4.Non-alcoholic fatty liver disease increases risk of carotid atherosclerosis and ischemic stroke: An updated meta-analysis with 135,602 individuals
Ansel Shao Pin TANG ; Kai En CHAN ; Jingxuan QUEK ; Jieling XIAO ; Phoebe TAY ; Margaret TENG ; Keng Siang LEE ; Snow Yunni LIN ; May Zin MYINT ; Benjamin TAN ; Vijay K SHARMA ; Darren Jun Hao TAN ; Wen Hui LIM ; Apichat KAEWDECH ; Daniel HUANG ; Nicholas WS CHEW ; Mohammad Shadab SIDDIQUI ; Arun J SANYAL ; Mark MUTHIAH ; Cheng Han NG
Clinical and Molecular Hepatology 2022;28(3):483-496
Background/Aims:
Non-alcoholic fatty liver disease (NAFLD) is associated with the development of cardiovascular disease.
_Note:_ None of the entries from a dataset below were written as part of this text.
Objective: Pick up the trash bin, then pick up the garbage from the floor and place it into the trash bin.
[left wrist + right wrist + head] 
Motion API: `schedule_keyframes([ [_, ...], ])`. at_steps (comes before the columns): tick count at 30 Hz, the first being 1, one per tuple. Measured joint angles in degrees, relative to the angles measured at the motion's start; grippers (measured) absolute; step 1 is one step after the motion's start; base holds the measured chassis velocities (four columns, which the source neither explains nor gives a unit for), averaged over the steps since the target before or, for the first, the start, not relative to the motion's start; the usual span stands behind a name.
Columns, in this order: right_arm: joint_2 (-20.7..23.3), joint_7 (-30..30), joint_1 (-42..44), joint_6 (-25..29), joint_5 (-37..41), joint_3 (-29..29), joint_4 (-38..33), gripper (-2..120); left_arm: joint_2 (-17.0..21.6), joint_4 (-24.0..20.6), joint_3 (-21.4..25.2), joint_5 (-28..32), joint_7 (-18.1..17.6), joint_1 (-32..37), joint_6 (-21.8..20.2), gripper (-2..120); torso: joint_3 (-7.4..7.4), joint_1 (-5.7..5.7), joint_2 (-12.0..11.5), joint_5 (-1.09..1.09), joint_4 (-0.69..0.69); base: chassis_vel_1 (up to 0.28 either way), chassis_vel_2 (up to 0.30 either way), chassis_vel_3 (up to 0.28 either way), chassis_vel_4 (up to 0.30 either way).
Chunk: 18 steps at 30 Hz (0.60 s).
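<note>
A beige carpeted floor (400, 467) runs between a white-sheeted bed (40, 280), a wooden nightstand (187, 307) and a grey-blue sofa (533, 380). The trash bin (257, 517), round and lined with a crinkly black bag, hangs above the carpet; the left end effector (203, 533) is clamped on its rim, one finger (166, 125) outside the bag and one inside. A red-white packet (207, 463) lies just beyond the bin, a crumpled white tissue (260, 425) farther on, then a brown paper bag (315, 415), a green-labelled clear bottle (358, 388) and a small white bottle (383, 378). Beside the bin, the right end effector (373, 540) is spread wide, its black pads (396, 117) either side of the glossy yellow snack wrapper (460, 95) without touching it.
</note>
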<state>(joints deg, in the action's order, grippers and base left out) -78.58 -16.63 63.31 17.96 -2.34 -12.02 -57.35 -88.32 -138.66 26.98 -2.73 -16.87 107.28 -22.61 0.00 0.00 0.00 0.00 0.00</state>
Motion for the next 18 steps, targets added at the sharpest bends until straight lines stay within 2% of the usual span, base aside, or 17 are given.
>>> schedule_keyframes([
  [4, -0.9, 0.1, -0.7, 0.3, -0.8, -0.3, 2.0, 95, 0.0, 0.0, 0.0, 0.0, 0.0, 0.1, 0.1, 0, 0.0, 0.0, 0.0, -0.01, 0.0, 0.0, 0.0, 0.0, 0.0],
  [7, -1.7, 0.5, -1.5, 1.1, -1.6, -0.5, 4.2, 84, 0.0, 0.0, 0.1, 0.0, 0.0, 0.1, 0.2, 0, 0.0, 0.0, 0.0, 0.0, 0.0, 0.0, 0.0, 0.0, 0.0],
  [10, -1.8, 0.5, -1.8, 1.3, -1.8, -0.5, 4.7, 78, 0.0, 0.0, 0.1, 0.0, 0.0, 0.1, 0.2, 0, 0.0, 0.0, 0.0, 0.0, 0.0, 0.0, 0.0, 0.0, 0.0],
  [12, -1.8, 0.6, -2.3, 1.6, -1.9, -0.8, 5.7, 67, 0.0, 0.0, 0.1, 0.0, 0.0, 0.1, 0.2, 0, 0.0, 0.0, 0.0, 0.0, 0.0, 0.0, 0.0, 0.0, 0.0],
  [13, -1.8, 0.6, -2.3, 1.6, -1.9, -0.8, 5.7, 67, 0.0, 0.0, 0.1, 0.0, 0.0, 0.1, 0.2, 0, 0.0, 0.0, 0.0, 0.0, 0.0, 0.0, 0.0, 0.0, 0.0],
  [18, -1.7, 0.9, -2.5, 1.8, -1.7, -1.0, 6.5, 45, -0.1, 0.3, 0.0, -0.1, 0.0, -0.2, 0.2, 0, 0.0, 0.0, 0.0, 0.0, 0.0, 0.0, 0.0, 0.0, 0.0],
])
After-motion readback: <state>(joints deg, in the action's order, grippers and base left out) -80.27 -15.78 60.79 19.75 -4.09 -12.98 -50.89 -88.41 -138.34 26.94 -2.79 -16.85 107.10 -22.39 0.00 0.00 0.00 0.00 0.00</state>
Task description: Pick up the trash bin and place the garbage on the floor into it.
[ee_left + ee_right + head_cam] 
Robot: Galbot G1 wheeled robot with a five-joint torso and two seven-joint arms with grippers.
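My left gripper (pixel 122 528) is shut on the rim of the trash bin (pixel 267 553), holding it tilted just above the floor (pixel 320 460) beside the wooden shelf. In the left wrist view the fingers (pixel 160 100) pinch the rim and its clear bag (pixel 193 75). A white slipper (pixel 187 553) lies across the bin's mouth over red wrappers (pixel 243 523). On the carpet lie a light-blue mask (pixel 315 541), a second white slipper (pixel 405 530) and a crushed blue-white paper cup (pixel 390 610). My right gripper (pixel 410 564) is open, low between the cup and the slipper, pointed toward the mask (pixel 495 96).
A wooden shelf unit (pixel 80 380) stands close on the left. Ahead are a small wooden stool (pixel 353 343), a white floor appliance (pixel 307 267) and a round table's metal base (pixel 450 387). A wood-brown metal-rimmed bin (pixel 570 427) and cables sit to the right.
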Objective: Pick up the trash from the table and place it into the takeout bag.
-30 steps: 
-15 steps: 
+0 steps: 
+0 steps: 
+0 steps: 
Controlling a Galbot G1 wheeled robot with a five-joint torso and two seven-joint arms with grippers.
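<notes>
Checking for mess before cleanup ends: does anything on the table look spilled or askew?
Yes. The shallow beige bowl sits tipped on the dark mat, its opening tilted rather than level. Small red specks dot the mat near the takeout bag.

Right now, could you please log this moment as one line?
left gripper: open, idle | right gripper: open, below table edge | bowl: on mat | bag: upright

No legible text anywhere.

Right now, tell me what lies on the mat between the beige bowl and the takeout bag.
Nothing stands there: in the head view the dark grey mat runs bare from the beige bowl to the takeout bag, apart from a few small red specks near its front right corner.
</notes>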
While existing studies have examined cardiac remodeling in NAFLD, there has been less emphasis on the development of carotid atherosclerosis and stroke. We sought to conduct a meta-analysis to quantify the prevalence, risk factors, and degree of risk increment of carotid atherosclerosis and stroke in NAFLD.
Methods:
Embase and Medline were searched for articles relating to NAFLD, carotid atherosclerosis, and stroke. Proportional data was analysed using a generalized linear mixed model. Pairwise meta-analysis was conducted to obtain odds ratio or weighted mean difference for comparison between patients with and without NAFLD.
Results:
From pooled analysis of 30 studies involving 7,951 patients with NAFLD, 35.02% (95% confidence interval [CI], 27.36–43.53%) had carotid atherosclerosis with an odds ratio of 3.20 (95% CI, 2.37–4.32; P<0.0001). Pooled analysis of 25,839 patients with NAFLD found the prevalence of stroke to be 5.04% (95% CI, 2.74–9.09%) with an odds ratio of 1.88 (95% CI, 1.23–2.88; P=0.02) compared to non-NAFLD. The degree of steatosis assessed by ultrasonography in NAFLD was closely associated with risk of carotid atherosclerosis and stroke. Older age significantly increased the risk of developing carotid atherosclerosis, but not stroke in NAFLD.
Conclusions
This meta-analysis shows that a stepwise increment of steatosis of NAFLD can significantly increase the risk of carotid atherosclerosis and stroke development in NAFLD. Patients more than a third sufferred from carotid atherosclerosis and routine assessment of carotid atherosclerosis is quintessential in NAFLD.